### What to do
Please write out all of the data below exactly, without including the pictures.

### Source material

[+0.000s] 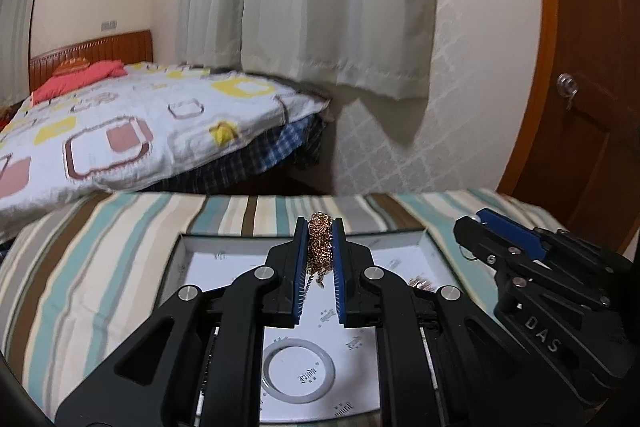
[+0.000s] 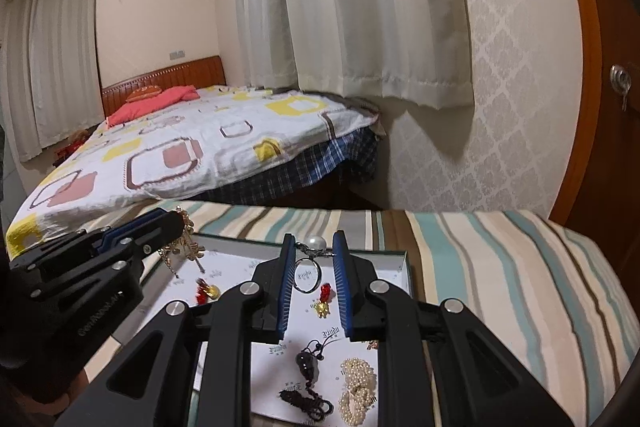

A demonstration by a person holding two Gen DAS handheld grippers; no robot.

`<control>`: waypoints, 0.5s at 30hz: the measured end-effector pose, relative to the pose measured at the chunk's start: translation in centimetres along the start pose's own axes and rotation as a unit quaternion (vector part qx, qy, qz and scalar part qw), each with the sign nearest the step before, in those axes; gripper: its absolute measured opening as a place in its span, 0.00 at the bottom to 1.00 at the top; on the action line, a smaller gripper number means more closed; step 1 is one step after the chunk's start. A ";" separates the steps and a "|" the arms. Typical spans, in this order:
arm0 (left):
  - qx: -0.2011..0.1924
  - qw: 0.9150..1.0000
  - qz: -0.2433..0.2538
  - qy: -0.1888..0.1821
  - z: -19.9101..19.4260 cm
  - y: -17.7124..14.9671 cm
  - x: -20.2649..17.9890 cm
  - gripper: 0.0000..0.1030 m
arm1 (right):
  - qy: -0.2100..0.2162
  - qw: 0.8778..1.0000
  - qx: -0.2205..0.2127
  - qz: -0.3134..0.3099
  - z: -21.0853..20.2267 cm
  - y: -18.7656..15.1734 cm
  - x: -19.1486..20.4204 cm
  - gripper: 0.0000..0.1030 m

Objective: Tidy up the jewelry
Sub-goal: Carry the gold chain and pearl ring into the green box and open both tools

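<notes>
In the centre of the left wrist view, the left gripper point(image 1: 320, 227) is closed narrow on a gold chain point(image 1: 319, 241); the chain is bunched into a thick tangle of small shiny links between the blue pads, and a thin end with a small tag hangs down from it. Below the gripper lies a shallow box point(image 1: 182, 255) with a white printed lining, on a striped cloth point(image 1: 100, 267); in the lower centre of this view a pale bangle point(image 1: 298, 371) lies flat on the lining.

In the centre of the right wrist view, the right gripper point(image 2: 314, 251) holds a pearl ring point(image 2: 307, 273) between its pads; the silver band hangs below the fingertips and the white pearl sits on top, tilted to the right. Under it, in the box, lie two small red and gold charms point(image 2: 324, 301); lower in the frame there are a dark beaded cord point(image 2: 306, 383) and, just beside it on the right, a heap of small cream pearls point(image 2: 358, 387). At the left of this view the other gripper shows the gold chain hanging with leaf-like pieces.
</notes>
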State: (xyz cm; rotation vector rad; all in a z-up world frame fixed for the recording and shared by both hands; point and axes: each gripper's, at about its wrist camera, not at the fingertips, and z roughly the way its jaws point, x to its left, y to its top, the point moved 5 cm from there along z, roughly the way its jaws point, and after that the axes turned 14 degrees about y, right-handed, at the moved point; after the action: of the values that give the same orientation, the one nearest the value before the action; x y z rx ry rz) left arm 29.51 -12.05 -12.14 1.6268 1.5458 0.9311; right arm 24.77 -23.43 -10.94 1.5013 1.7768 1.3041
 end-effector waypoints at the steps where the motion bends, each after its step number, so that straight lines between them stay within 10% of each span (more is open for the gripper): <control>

### Reply
[+0.000s] 
[+0.000s] 

A demonstration by a person holding two Gen DAS handheld grippers; no robot.

`<control>`: waypoints, 0.5s at 30hz: the measured end-effector pose, relative to the pose measured at the chunk's start: translation in centimetres along the start pose's own axes and rotation as a unit quaternion (vector part qx, qy, qz and scalar part qw), each with the sign nearest the step before, in those axes; gripper: its absolute measured opening as a place in its span, 0.00 at the bottom to 1.00 at the top; on the action line, a smaller gripper number means more closed; step 1 is one step after the chunk's start. A ";" separates the steps and a "|" the arms. Typical spans, in this order:
arm0 (left):
  - qx: -0.2011..0.1924
  - qw: 0.9150..1.0000
  - qz: -0.2433..0.2538
  - qy: -0.1888..0.1821
  - z: -19.9101..19.4260 cm
  - y: -17.7124..14.9671 cm
  - x: -20.2649..17.9890 cm
  - gripper: 0.0000..0.1030 m
arm1 (right):
  - qy: -0.2100..0.2162
  - qw: 0.8778..1.0000
  - qx: -0.2205..0.2127
  - qz: -0.3134..0.3099
  - z: -21.0853..20.2267 cm
  - y: -18.7656..15.1734 cm
  - x: -19.1486..20.4204 cm
  - gripper: 0.0000..0.1030 m

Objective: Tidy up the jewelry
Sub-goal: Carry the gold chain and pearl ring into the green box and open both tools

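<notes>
In the centre of the left wrist view, the left gripper point(image 1: 320, 227) is closed narrow on a gold chain point(image 1: 319, 241); the chain is bunched into a thick tangle of small shiny links between the blue pads, and a thin end with a small tag hangs down from it. Below the gripper lies a shallow box point(image 1: 182, 255) with a white printed lining, on a striped cloth point(image 1: 100, 267); in the lower centre of this view a pale bangle point(image 1: 298, 371) lies flat on the lining.

In the centre of the right wrist view, the right gripper point(image 2: 314, 251) holds a pearl ring point(image 2: 307, 273) between its pads; the silver band hangs below the fingertips and the white pearl sits on top, tilted to the right. Under it, in the box, lie two small red and gold charms point(image 2: 324, 301); lower in the frame there are a dark beaded cord point(image 2: 306, 383) and, just beside it on the right, a heap of small cream pearls point(image 2: 358, 387). At the left of this view the other gripper shows the gold chain hanging with leaf-like pieces.
</notes>
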State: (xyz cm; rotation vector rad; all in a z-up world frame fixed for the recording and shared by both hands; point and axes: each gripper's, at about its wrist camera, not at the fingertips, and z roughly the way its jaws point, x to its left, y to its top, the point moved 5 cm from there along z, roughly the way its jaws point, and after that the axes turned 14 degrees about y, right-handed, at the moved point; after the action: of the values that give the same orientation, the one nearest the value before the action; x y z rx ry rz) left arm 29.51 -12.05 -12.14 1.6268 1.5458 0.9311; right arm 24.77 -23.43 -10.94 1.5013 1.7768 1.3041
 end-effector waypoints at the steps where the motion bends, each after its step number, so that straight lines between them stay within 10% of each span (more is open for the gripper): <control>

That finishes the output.